Steven had season tickets to the Penrith Panthers home games and they all loved to go and do that together.  Dad proudly told his Grandsons that he had once played football as a boy on the oval that the Brisbane Broncos had also played on. He took a great interest in the boys’ talents and he often said that Jared reminded him of a young Arthur Beetson.

The most special thing they all did together though was to indulge in Jelly and Icecream. This was their tradition that I’m sure the boys will remember fondly when they think of their Grandad in the years to come.

Steven made the comment this week, "He would have given you his last dollar". And sometimes over the years I reckon he did. That really was the essence of who he was. He always thought of everyone else, insisted on paying for everything and was always available to us. He was just so generous with his time. A phone call and he was there. Break-ups, house moves, renovations, driving us all to and from the airport when we were going on overseas trips. It didn’t matter what it was, he always insisted on coming to help.

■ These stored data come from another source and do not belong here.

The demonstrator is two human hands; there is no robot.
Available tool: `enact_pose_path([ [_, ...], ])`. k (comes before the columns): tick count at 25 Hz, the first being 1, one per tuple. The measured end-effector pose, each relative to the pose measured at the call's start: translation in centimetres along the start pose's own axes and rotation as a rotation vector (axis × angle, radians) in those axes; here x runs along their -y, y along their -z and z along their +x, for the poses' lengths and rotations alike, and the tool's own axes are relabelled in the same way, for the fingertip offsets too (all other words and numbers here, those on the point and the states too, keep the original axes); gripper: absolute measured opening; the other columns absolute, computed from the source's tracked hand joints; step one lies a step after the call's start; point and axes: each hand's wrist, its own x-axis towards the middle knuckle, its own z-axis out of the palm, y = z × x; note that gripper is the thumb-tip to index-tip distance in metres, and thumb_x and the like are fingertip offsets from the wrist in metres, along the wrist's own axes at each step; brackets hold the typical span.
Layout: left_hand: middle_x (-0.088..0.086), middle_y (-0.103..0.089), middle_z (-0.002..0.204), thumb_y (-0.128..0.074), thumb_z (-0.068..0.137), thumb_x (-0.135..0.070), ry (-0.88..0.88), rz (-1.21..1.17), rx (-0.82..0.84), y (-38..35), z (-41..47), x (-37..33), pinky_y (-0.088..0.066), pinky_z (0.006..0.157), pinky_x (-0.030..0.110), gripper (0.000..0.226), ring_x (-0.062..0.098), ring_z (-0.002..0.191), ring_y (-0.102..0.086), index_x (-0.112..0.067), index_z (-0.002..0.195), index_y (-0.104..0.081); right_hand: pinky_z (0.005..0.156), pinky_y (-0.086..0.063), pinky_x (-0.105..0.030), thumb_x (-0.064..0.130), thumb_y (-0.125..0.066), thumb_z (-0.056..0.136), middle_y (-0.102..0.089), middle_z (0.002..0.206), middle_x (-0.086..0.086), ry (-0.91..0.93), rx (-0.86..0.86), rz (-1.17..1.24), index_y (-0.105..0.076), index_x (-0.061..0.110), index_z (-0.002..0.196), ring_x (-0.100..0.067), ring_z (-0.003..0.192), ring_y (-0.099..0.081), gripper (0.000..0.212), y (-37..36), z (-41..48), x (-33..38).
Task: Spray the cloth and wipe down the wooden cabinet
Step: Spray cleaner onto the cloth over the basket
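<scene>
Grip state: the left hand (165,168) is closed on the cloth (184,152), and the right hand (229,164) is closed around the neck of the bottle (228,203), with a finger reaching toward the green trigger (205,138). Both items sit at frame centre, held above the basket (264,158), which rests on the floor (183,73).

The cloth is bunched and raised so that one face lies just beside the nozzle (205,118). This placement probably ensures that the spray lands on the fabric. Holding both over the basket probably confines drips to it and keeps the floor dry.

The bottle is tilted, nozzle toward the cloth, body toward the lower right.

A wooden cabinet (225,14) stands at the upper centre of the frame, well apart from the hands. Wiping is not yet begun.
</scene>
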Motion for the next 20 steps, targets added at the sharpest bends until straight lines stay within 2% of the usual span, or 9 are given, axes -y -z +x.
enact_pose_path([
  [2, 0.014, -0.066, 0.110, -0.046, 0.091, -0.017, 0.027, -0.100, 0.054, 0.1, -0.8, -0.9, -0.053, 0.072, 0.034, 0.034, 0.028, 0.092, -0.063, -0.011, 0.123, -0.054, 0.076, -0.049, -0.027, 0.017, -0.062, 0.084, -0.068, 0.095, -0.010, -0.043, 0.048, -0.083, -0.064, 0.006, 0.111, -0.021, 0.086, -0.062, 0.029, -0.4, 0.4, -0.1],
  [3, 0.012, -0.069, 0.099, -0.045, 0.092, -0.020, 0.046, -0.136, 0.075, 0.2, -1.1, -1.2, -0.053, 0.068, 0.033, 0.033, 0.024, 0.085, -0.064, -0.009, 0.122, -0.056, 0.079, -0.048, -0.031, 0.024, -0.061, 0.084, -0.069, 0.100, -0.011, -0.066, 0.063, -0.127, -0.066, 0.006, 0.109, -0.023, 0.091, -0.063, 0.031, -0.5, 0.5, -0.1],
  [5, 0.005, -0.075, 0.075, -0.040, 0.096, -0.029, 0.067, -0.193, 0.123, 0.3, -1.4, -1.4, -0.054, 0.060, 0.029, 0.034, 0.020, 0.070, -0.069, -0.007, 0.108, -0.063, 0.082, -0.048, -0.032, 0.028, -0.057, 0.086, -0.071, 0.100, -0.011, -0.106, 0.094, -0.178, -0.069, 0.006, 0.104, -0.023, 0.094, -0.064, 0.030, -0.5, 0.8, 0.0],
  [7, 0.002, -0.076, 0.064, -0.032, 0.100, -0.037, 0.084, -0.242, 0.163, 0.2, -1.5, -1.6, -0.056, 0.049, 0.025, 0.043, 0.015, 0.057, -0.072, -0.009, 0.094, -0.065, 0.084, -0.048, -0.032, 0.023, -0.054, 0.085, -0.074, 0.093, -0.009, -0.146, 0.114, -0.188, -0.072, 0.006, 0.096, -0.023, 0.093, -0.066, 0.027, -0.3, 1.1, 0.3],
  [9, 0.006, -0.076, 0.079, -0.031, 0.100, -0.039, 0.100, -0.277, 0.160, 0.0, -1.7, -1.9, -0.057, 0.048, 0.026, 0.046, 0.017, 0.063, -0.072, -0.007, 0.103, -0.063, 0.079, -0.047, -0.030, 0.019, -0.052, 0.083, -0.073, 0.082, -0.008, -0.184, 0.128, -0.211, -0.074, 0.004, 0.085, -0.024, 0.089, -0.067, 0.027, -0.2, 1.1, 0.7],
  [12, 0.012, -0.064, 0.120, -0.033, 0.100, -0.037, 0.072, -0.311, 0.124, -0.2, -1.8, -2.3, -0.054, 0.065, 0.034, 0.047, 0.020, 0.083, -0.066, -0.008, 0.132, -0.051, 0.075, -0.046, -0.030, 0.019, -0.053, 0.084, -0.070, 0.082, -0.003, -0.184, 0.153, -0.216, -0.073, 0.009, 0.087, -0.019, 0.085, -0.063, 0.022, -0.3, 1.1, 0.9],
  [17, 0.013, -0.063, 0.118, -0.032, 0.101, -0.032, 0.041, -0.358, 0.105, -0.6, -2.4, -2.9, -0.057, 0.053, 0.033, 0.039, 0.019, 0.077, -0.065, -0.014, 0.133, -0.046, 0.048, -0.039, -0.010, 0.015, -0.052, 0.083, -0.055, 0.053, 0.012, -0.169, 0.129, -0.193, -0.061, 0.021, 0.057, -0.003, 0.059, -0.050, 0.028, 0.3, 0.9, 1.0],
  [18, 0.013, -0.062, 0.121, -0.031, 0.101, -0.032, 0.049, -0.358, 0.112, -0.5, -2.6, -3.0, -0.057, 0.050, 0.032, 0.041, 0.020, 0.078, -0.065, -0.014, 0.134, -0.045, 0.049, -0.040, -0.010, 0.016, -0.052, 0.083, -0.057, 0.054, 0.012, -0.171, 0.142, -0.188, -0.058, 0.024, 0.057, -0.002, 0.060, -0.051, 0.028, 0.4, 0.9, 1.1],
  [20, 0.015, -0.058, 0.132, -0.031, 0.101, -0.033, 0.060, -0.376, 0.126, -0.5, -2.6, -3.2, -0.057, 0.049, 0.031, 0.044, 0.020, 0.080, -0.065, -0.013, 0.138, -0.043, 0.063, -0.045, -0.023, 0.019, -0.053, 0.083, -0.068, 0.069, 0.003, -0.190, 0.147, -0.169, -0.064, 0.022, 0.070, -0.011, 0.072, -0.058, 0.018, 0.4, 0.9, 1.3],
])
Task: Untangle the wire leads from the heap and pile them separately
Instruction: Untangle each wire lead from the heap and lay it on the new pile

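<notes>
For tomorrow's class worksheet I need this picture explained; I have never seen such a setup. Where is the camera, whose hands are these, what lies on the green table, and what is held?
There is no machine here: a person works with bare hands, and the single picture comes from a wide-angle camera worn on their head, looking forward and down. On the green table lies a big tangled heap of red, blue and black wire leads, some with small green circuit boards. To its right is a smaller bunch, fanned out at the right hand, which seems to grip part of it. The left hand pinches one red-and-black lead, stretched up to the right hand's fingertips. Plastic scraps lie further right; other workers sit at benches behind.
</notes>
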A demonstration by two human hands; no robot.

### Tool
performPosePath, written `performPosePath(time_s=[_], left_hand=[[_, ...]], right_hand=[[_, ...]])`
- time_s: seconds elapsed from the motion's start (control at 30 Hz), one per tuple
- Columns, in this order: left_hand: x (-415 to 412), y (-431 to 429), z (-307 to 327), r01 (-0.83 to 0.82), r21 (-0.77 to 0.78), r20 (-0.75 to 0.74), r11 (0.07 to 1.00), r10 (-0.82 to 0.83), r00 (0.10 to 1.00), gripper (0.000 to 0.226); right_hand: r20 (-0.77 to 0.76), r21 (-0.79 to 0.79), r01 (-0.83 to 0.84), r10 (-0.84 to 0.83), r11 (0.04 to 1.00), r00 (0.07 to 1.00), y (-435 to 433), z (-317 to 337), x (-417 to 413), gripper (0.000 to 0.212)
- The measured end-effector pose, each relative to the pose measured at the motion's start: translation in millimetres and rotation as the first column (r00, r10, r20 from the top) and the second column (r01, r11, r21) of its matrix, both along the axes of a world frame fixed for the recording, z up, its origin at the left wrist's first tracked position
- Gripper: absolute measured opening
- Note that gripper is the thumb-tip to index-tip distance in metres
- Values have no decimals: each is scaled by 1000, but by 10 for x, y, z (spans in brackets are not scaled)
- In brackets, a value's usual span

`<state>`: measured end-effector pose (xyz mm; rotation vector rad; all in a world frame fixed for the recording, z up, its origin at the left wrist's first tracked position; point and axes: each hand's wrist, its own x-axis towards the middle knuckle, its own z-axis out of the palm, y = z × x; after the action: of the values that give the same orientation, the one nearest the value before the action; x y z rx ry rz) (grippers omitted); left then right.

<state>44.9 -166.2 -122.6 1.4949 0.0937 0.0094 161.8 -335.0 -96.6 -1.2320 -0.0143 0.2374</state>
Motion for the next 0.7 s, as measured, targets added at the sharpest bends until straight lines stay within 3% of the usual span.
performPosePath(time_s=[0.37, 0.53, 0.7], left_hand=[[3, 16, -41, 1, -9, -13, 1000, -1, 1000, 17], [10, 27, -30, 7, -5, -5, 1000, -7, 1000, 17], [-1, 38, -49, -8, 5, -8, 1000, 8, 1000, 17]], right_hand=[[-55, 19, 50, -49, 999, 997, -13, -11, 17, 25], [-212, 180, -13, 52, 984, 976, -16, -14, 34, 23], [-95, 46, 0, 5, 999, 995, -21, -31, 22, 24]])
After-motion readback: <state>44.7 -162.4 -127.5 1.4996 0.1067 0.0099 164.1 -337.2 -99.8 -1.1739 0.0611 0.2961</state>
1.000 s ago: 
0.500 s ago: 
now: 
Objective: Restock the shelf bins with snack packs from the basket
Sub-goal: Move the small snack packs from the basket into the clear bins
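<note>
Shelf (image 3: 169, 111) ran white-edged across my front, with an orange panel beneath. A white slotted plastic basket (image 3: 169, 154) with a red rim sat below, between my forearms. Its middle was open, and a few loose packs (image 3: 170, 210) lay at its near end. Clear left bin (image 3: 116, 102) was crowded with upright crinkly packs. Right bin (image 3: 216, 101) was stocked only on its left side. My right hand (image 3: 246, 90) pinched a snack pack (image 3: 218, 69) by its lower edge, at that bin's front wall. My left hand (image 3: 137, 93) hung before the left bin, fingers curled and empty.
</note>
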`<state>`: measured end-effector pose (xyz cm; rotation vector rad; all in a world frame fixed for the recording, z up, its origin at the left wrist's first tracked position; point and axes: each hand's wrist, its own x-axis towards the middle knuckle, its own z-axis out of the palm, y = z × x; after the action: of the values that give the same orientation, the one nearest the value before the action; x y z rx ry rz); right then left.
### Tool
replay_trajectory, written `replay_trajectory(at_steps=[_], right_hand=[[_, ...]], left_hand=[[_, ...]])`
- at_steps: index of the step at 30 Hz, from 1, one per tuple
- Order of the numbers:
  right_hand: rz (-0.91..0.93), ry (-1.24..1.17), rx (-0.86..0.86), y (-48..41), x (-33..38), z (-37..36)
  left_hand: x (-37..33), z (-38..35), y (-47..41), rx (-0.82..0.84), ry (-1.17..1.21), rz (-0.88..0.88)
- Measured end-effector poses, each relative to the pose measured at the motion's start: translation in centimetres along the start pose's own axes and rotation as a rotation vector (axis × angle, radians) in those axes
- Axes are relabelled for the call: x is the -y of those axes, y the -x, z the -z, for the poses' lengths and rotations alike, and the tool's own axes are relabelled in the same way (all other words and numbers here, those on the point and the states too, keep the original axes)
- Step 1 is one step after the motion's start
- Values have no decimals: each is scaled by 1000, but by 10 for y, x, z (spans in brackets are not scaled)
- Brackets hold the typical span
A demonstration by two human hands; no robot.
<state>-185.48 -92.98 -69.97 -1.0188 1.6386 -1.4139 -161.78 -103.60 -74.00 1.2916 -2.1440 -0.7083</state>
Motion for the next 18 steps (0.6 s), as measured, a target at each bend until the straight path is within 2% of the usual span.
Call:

Steven said Dad loved cooking everyone breakfast and described him as the master of bacon and eggs.

Murray enjoyed a special relationship with his niece Michelle who was also his Goddaughter. He was a father figure to Michelle and she remembers times as a kid when he let her sip his beer on the back porch and the cup of tea that he would make and leave next to her bed at 5am every morning when she would come to stay. In fact this was another tradition in our family. Dad would get up really early every morning and deliver us all a cup of milky tea next to our beds before he went to work. I would nearly always fall back to sleep and never drink the cold tea but he still made it every day.

Michelle also really loved it when Murray and our family would come to stay with them in Qld on family visits. I remember pulling up outside their house and Michelle would be hanging out of one of the front windows and the minute she laid eyes on him she would announce his arrival to all and sundry by squealing out in sheer delight, "It’s Uncle Murray!!"

I remember Dad being a particularly overprotective parent. We weren’t allowed to go anywhere near the water at the beach, we could not have friends that owned swimming pools and we absolutely could not eat fish without taking a tiny piece between our thumb and forefinger and mushing it up until it could not possibly be described as anything resembling a fish.

Another great passion of his was his pigeons. He had raced and showed pigeons as a youngster and he continued this for many years. He was always rebuilding the pigeon cage requiring lots of trips to the local tip. When I was about 9 or 10 it was my job to sit with Dad in the pigeon cage every Friday night and record details of the birds and their I.D numbers in a ledger that he would then take to the pigeon club. This was my job because of my excellent penmanship and spelling ability, although in the past few days I have discovered that he told both my sisters the very same thing!

He was a great animal lover. Apart from pigeons we had finches and budgies, chickens and roosters, goats and dogs and cats. For a while there he also raced greyhounds. He loved looking after all of our animals when we were away on trips. I was upset once when a kitten of mine went missing. Dad decided to drive around and do a search in my local suburb. He phoned me and said "Sandy, I think I’ve found your cat!" I was so happy and eagerly awaited his return with Oscar. Unfortunately he had found a ginger cat, not the tabby I had lost. He was always terribly worried that someone would witness him dumping a cat when he tried to return it.